Nothing too weird I see, everything seems as GoogleGod would want it ;-)
One of the joys, I believe, of using these forums. Is the good nature and often friendly banter between us. Sorry you left your meds at home ;-)
Ok, bringing this thread back on topic, despite what I said above about there being no new algo, I do see the effects of the rolling algo. For instance, I was fishing for keywords and evaluating the future victims, ahem- I mean possible competitors, and when I hit the back button on my browser I saw two new sites in the serps, and the previous sites were knocked down by two pegs.
For the observational reasons I've outlined above, this is not evidence of a new algo, but rather the effect of the same rolling algo we've been seeing all along.
I've also suspected that if there were to be a monthly recalculation, then this weekend would probably be it. But I'm not seeing it. Just the same rolling update.
I've been seeing some very strange results since about last Wednesday. It seems to me that Google is showing off the fact that it can now index very deep dynamic pages that have multiple parameters in the query string.

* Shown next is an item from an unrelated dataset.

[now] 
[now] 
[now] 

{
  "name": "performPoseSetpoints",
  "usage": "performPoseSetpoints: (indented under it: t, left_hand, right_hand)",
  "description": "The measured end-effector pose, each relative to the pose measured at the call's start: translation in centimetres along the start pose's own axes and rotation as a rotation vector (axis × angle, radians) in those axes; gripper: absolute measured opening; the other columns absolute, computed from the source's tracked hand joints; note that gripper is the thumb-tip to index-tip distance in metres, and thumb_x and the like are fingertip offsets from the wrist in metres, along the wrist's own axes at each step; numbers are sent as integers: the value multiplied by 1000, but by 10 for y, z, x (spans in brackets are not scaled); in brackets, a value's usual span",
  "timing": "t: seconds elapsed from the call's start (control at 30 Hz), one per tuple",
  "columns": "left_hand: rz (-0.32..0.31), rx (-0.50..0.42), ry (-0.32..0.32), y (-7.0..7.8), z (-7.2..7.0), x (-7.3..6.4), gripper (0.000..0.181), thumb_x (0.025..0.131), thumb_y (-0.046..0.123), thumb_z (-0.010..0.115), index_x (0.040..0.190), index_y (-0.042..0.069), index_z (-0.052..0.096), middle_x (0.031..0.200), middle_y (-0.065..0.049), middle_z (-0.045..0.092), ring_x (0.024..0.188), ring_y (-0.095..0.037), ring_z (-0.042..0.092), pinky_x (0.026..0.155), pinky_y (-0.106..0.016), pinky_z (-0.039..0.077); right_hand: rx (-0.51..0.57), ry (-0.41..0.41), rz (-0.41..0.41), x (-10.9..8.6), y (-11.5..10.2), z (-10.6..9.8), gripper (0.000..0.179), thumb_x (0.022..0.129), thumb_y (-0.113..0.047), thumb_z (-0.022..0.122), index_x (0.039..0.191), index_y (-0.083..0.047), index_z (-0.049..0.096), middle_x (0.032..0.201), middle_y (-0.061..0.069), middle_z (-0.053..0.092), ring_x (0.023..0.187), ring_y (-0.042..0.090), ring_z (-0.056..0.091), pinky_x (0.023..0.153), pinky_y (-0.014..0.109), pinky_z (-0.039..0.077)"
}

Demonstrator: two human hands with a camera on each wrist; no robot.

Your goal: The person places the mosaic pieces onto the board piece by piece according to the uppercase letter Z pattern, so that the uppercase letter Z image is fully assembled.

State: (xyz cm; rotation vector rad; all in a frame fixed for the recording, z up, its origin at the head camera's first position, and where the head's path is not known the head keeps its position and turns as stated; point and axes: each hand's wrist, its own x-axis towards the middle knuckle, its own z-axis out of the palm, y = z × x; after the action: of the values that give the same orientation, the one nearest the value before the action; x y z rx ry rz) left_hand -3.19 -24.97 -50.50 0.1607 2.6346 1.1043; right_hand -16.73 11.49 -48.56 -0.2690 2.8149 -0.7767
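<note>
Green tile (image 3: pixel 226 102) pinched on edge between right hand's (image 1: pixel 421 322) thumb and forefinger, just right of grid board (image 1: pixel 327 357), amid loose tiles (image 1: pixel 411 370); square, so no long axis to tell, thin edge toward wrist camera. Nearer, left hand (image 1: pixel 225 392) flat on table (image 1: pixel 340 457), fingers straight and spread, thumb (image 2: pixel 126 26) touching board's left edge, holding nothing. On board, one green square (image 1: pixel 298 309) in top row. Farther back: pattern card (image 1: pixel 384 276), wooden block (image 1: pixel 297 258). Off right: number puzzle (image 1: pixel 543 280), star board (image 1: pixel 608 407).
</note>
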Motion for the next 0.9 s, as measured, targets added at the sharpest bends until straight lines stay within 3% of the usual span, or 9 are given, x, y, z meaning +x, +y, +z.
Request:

Every second thing I search for has a deep Amazon page at #1 (deep in the Amazon?!).
I also agree that a lot of the top sites don't appear to be optimised, and don't have the search phrase in the page title. g1smd - I think the point is that Google might be placing a lot more weight on anchor text lately.
Finally - has anyone out there tried using Google Australia? 9 out of 10 results are for the top news publications we have here. I do a search for "pink widget" and the entire top 10 is articles from newspapers about someone finding a pink widget somewhere. Often it is the same article appearing 10 different news publications.
Very ugly from where I'm sitting.
Using the widget example, I follow 10 pages (BlueWidget.htm, RedWidget.htm, etc) for 2 terms on each (blue widget sales, blue widget rental, red widget sales, etc)
I have been rated #1 - 3 an all pages for the sales searches and #1 - 10 on the rental searches. Now all pages that have a cache of August 1 and later, I still rank #1 - 3 on the sales searches but have dropped significantly on the rental searches. The drop seems to be a factor of 5 to 10, ie if I was rated #2 I'm now #10 - 20 and if I was #10 I'm now 50 - 100.
There have been no significant changes to any of the pages from my side, so there must be something from the Goggle algo side.
Anybody got any ideas.
It's hard to judge though because some of the dynamic sites are good but google needs to slow down how many pages they add to new sites until they get more links or something.